Here is where things get a little muddier, and where most folks see a need for improvement. The fact is that not everyone has medical insurance. Medical insurance can be expensive and not all employers offer access to a group plan to make things more affordable.

There’s another side to medical insurance, however, that is often missed, and that’s malpractice insurance. The rising costs of malpractice insurance cause the price of medical services to rise. There may not be an easy fix to this, as tort reform has its problems, too, but it needs to be part of the discussion.

Access to Healthcare

The biggest problem that’s usually identified by people is access to healthcare. They complain that a PPO won’t cover a specific ailment, or that the poor don’t have access to preventative health services. These things aren’t always true, however.
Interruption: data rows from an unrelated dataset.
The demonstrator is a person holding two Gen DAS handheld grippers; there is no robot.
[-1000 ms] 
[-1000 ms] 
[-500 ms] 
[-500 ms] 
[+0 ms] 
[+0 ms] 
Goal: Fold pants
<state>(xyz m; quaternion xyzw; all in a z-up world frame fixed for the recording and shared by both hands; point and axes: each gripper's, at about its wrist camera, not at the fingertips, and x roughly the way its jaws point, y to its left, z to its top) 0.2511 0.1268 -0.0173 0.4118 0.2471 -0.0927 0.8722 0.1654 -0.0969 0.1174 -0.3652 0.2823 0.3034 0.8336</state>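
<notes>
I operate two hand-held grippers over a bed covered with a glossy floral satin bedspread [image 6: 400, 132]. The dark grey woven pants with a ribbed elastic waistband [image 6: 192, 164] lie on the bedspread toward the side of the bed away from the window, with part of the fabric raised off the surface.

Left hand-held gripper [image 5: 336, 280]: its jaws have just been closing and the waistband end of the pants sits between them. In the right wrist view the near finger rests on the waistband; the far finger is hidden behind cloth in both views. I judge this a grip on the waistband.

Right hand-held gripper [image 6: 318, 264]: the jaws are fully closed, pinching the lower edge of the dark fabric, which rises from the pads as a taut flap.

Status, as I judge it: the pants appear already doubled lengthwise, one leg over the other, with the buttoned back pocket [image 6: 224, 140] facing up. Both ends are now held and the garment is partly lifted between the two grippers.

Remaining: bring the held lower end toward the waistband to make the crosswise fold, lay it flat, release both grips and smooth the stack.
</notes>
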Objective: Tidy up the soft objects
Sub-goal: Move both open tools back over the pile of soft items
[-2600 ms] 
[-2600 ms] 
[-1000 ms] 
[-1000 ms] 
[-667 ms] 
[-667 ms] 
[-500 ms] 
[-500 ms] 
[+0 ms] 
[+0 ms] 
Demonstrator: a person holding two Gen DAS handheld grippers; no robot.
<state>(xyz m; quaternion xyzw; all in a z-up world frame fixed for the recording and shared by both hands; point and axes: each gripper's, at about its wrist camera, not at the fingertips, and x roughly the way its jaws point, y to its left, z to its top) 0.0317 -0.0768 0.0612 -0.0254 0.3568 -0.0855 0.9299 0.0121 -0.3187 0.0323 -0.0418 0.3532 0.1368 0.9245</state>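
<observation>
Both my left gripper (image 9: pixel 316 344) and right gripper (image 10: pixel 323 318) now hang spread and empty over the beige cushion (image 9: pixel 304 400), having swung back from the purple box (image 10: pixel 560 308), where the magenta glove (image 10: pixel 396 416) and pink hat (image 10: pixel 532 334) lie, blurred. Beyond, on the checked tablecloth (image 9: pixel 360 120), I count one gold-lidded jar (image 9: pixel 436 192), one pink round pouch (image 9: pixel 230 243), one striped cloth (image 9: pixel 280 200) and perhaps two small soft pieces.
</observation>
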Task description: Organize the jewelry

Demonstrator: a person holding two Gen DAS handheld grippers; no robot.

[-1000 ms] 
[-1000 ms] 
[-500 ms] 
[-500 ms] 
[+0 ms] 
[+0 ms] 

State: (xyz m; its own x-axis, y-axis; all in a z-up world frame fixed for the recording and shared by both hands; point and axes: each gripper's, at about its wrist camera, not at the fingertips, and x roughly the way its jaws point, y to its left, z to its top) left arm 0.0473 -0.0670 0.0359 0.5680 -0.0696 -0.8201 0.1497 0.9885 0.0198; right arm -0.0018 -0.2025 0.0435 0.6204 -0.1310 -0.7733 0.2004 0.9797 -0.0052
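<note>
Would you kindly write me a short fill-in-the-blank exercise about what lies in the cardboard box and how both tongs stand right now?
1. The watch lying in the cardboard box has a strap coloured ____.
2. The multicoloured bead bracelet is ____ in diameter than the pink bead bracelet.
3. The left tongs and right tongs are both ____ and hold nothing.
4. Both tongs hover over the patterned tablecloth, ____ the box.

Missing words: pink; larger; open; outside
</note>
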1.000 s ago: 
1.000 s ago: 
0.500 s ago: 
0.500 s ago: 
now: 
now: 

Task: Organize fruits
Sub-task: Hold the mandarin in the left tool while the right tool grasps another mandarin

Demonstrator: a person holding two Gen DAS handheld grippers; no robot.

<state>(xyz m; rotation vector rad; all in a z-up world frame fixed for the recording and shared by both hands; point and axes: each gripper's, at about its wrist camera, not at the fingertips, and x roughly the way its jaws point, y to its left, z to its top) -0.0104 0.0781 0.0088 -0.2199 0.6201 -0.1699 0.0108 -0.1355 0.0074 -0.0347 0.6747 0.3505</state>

The fact is that medical services are available to the poor, often on a sliding scale. Add to the mix Medicaid, and you’re really looking at a very small number of people that may not have medical services, and most of those actually have access but may not know how to get it.

In addition, just because your insurance doesn’t pay for a procedure or test doesn’t mean you’re forbidden from having it. It just means you have to pay for it. It’s time to stop thinking of medical insurance as something that’s supposed to pay all of your bills and recognize that, sometimes, you need to be able to spend your money on what’s important.